> **Try it**:
Look through the material below and return every line that contains "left".

━━ Source data ━━

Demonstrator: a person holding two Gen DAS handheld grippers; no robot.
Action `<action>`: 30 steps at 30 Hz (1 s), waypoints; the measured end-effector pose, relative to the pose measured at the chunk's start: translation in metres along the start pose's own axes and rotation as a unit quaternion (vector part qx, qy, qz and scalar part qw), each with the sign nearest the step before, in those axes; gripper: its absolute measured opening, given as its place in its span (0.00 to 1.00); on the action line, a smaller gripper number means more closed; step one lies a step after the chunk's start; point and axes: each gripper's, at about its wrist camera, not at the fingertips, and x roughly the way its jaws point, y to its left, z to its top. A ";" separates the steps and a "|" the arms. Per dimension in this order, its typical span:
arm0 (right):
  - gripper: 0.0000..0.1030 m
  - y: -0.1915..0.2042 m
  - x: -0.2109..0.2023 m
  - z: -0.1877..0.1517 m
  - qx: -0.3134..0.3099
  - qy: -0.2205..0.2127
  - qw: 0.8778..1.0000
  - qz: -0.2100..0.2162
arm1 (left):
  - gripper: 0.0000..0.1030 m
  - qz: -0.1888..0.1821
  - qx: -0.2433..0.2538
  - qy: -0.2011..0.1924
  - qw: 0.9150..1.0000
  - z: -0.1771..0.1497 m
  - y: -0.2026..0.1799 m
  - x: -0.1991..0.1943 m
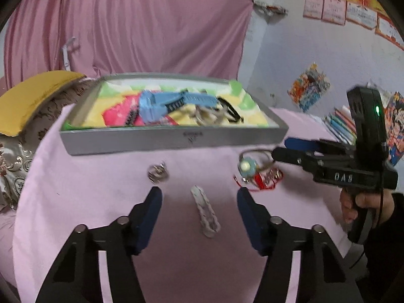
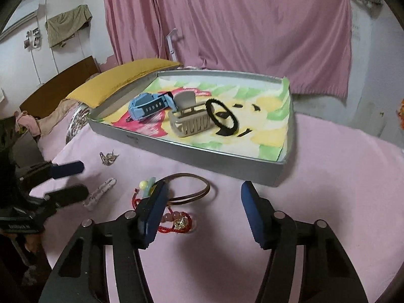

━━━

> **Exercise solution**:
Action `<action>`: 30 steps at 30 Hz (1 s), waypoints; the measured end-effector pose, relative to the pose measured at the chunk's start: translation in metres along the start pose's own axes and rotation as a unit quaternion (vector part qx, qy, qz and scalar part qw), each with the sign nearest the step before, in those axes; gripper: its absolute measured opening, given as its place in its span (0.00 to 1.00); on the action line, a smaller gripper number means more closed; step one lies a step after the chunk's start; point and axes: each gripper's, at about its wrist camera, not at the fingertips, and x roughly the way its jaws point, y to its left, z to its top. A ";" separates the steps and a "|" the arms. Per dimension in this order, its typical span:
arm1 (left):

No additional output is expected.